=== Work order ===
With the images left out, print all of the records below exactly.

=== Data for this task ===
+-------+
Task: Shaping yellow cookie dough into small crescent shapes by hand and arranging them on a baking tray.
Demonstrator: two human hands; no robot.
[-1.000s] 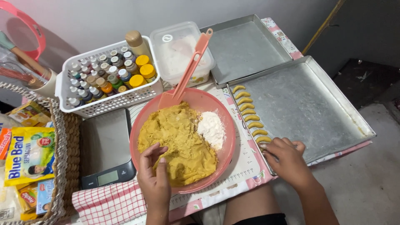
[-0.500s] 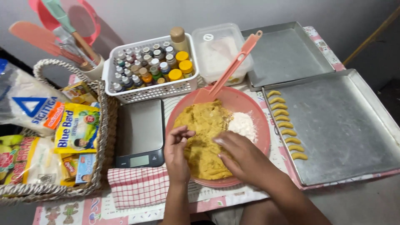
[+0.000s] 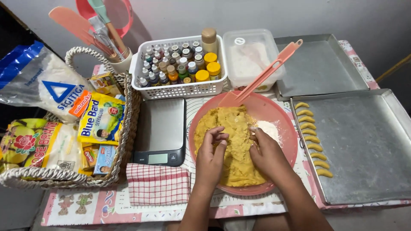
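Both hands (image 3: 210, 152) (image 3: 266, 149) curled over dough (image 3: 233, 141)

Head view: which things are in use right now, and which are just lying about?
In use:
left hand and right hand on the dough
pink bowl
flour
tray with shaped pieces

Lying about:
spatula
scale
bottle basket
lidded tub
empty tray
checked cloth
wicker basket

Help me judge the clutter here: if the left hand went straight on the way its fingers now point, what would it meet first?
The left hand points up and right across the yellow dough, which its fingers already touch. Beyond that it would likely meet the pink spatula leaning on the pink bowl; depth is unclear.
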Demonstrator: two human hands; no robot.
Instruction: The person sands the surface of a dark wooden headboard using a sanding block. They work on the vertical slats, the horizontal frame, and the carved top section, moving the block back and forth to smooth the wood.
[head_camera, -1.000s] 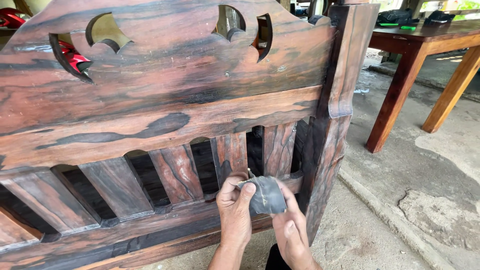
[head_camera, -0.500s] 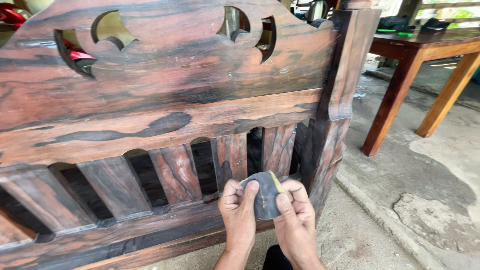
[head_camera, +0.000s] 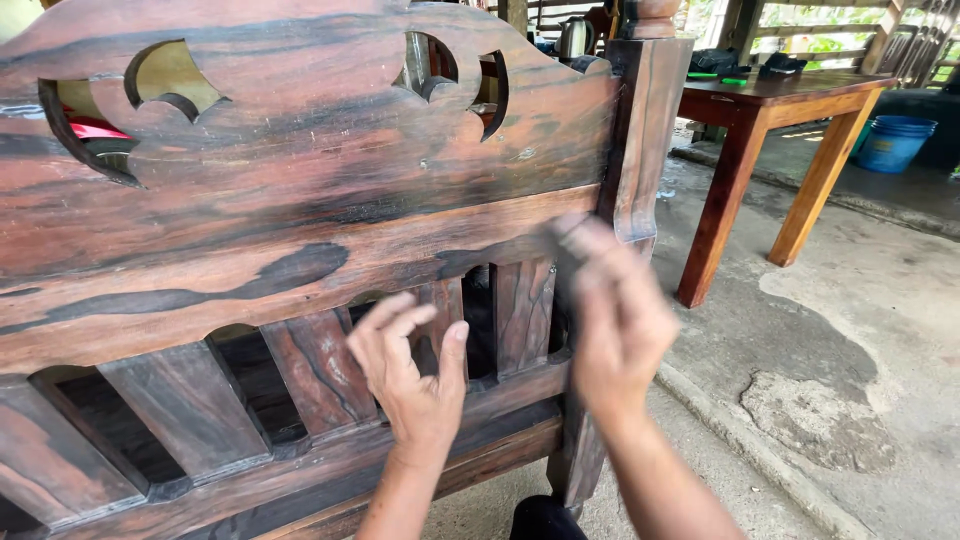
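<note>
A dark reddish carved wooden headboard (head_camera: 300, 200) with cut-outs and vertical slats (head_camera: 320, 370) fills the view. My left hand (head_camera: 412, 375) hovers open in front of the slats, fingers spread and holding nothing. My right hand (head_camera: 612, 325) is motion-blurred, raised against the lower rail beside the corner post (head_camera: 640, 140). The grey sanding sheet is not clearly visible; blur hides whether it lies under the right palm.
A red-brown wooden table (head_camera: 770, 110) with dark items on it stands at the back right. A blue bucket (head_camera: 895, 140) sits beyond it. Concrete floor (head_camera: 850, 380) with a raised kerb runs along the right.
Both hands held the grey sanding sheet together low by the slats. Now they have parted: the left hand is open, and the right has swept up toward the rail.
</note>
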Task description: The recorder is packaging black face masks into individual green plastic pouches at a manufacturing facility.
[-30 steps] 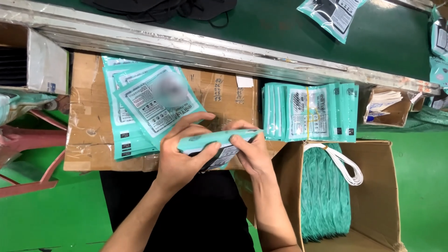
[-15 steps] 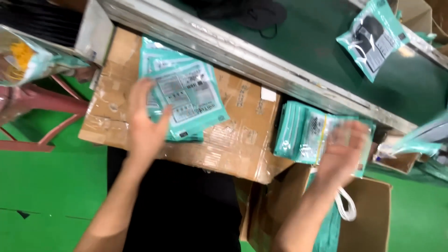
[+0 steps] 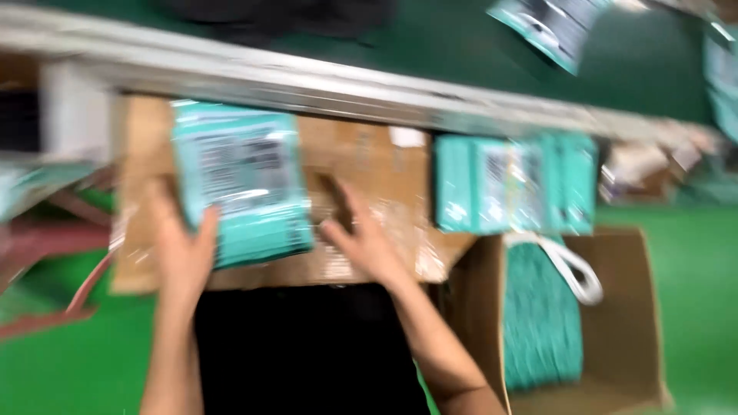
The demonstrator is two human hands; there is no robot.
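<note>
We see a motion-blurred view down onto a flattened cardboard sheet (image 3: 369, 165) that serves as our bench top. Our left hand (image 3: 183, 250) sits at about 8 o'clock in the view, its fingers (image 3: 206, 230) spread and pressed against the lower left corner of a stack of teal packets (image 3: 242, 184); the thumb lies along the stack's left edge, so the hand touches the stack rather than closing round it. The stack lies flat on the cardboard at 10 o'clock, its printed label facing up. Our right hand (image 3: 367, 242) is near the centre, just beside the stack at its 3 o'clock, palm down on the cardboard with fingers loosely spread and nothing held.

At 2 o'clock a second row of teal packets (image 3: 515, 184) stands on edge at the right end of the cardboard. Below it, at 4 o'clock, an open carton (image 3: 623, 307) holds a dense bundle of teal packets (image 3: 542, 323) with a white strap (image 3: 573, 265) looped over its top. A metal rail (image 3: 307, 81) crosses the top, and beyond it one teal packet (image 3: 550, 27) lies on a green belt (image 3: 461, 46)
</note>
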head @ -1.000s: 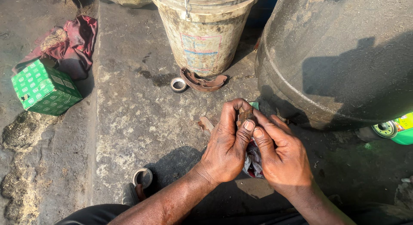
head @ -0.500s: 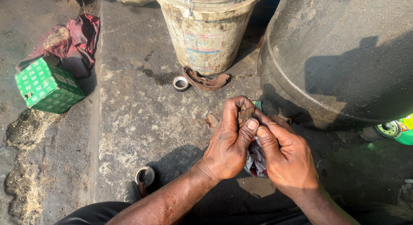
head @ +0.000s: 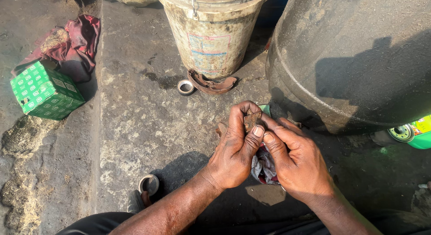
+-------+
=== Your response ===
Task: Shaping yellow cookie dough into small crescent shapes by hand and arranging them on a baking tray.
Demonstrator: two human hands; no robot.
[-1.000s] 
[-0.500s] 
[+0.000s] 
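Both hands (image 3: 210, 152) (image 3: 266, 149) curled over dough (image 3: 233, 141)

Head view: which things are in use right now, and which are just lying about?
In use:
left hand and right hand on the dough
pink bowl
flour
tray with shaped pieces

Lying about:
spatula
scale
bottle basket
lidded tub
empty tray
checked cloth
wicker basket

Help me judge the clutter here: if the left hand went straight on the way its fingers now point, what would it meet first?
The left hand points up and right across the yellow dough, which its fingers already touch. Beyond that it would likely meet the pink spatula leaning on the pink bowl; depth is unclear.
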Demonstrator: two human hands; no robot.
Instruction: The person sands the surface of a dark wooden headboard using a sanding block. They work on the vertical slats, the horizontal frame, and the carved top section, moving the block back and forth to smooth the wood.
[head_camera, -1.000s] 
[head_camera, -0.500s] 
[head_camera, +0.000s] 
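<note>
A dark reddish carved wooden headboard (head_camera: 300, 200) with cut-outs and vertical slats (head_camera: 320, 370) fills the view. My left hand (head_camera: 412, 375) hovers open in front of the slats, fingers spread and holding nothing. My right hand (head_camera: 612, 325) is motion-blurred, raised against the lower rail beside the corner post (head_camera: 640, 140). The grey sanding sheet is not clearly visible; blur hides whether it lies under the right palm.
A red-brown wooden table (head_camera: 770, 110) with dark items on it stands at the back right. A blue bucket (head_camera: 895, 140) sits beyond it. Concrete floor (head_camera: 850, 380) with a raised kerb runs along the right.
Both hands held the grey sanding sheet together low by the slats. Now they have parted: the left hand is open, and the right has swept up toward the rail.
</note>
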Task description: The recorder is packaging black face masks into individual green plastic pouches at a manufacturing facility.
[-30 steps] 
[-15 steps] 
[+0 steps] 
The demonstrator is two human hands; there is no robot.
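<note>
We see a motion-blurred view down onto a flattened cardboard sheet (image 3: 369, 165) that serves as our bench top. Our left hand (image 3: 183, 250) sits at about 8 o'clock in the view, its fingers (image 3: 206, 230) spread and pressed against the lower left corner of a stack of teal packets (image 3: 242, 184); the thumb lies along the stack's left edge, so the hand touches the stack rather than closing round it. The stack lies flat on the cardboard at 10 o'clock, its printed label facing up. Our right hand (image 3: 367, 242) is near the centre, just beside the stack at its 3 o'clock, palm down on the cardboard with fingers loosely spread and nothing held.

At 2 o'clock a second row of teal packets (image 3: 515, 184) stands on edge at the right end of the cardboard. Below it, at 4 o'clock, an open carton (image 3: 623, 307) holds a dense bundle of teal packets (image 3: 542, 323) with a white strap (image 3: 573, 265) looped over its top. A metal rail (image 3: 307, 81) crosses the top, and beyond it one teal packet (image 3: 550, 27) lies on a green belt (image 3: 461, 46)
</note>
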head @ -1.000s: 
head @ -0.500s: 
head @ +0.000s: 

The complete answer has now been given.